On checking, it does seem that u_err and d_err are simply normal distributions, so I can sample in the proposed way. I may have been misled earlier because I was using a small number of samples and u_err and d_err did not seem to be normal.

The other thing which surprises me is how much better the fit is to training data compared with using a simple lagged variable - using a structural time series looks too good to be true - but the forecasting does have reasonable uncertainty.
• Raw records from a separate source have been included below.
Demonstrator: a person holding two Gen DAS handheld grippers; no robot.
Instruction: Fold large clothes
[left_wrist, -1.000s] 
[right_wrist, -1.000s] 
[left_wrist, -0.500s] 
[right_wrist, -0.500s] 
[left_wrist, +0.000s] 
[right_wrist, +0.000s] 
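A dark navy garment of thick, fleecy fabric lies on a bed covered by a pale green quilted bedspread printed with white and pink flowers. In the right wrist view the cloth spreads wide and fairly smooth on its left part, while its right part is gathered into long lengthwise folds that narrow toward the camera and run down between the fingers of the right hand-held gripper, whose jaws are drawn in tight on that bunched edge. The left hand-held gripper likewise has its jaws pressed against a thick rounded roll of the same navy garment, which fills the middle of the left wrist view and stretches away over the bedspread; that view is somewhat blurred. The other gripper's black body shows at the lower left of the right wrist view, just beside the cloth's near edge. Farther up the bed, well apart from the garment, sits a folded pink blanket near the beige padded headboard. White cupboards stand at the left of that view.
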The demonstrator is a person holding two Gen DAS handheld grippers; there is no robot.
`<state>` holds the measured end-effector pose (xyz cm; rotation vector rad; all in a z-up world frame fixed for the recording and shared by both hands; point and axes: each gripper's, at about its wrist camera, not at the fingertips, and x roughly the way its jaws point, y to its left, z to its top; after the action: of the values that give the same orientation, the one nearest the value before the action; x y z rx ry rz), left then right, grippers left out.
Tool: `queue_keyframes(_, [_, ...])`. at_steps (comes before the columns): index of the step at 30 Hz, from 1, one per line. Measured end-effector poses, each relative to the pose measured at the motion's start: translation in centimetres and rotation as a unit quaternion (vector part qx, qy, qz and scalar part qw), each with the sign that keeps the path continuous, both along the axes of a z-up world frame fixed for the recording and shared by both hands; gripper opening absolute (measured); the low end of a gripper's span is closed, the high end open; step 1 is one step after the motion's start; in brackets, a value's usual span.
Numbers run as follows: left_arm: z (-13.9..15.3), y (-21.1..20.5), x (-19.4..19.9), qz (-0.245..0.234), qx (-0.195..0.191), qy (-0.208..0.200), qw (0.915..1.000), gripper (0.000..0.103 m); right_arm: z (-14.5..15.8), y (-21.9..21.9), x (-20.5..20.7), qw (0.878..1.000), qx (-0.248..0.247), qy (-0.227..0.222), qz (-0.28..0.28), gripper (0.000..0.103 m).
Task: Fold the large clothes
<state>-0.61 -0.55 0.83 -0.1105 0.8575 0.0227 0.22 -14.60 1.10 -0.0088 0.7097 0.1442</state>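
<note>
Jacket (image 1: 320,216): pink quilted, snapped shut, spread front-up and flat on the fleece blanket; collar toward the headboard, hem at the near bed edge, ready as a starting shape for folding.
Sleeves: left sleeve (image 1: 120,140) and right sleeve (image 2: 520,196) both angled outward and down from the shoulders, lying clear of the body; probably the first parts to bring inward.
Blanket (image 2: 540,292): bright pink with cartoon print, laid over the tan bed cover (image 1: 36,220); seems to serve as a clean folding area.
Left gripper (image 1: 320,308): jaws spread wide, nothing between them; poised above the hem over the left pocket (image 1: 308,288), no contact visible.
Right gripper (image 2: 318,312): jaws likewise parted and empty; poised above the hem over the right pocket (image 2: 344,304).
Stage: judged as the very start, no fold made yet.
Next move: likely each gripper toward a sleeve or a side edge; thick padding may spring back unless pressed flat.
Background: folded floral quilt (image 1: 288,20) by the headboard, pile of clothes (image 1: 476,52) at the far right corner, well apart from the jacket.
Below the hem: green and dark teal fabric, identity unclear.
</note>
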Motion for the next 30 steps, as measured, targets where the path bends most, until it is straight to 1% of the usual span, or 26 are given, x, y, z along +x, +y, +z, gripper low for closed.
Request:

Correction - on checking again, d_err is certainly not normal. The mean over time for each sample is negative.

mean(apply(d_err, 1, mean)) = -0.00789604
sd(apply(d_err, 1, mean)) = 0.002974634
mean(apply(d_err, 2, mean)) = -0.00789604
sd(apply(d_err, 2, mean)) = 0.2402744
mean(ext_fit\$s_level_d) = 0.264176

so my impression is that for each sample there is a normal distribution over time with zero mean, but each sample is sampled from a distribution and accepted/rejected according to the likelihood, or something like that. Why is

sd(apply(d_err, 1, mean))

so low?

If this low value is correct, then we need to account for it in the forecasting?

Generating a random data set with mean zero, sd 0.264, I get the following:

mean(apply(d_err, 1, mean)) = 0.00027
sd(apply(d_err, 1, mean)) = 0.0083
mean(apply(d_err, 2, mean)) = 0.00027
sd(apply(d_err, 2, mean)) = 0.0118
mean(apply(d_err, 1, sd)) = 0.264
mean(apply(d_err, 2, sd)) = 0.264

which has very different characteristics.

On further investigation, looking at the diagnostics file, it turn out that each time step is treated as a separate parameter, so if you have 2000 time steps there are 2000 independent u_err parameters and 2000 independent d_err parameters. I am no longer surprised I get such a good fit to historical data. This topic needs a lot more further investigation.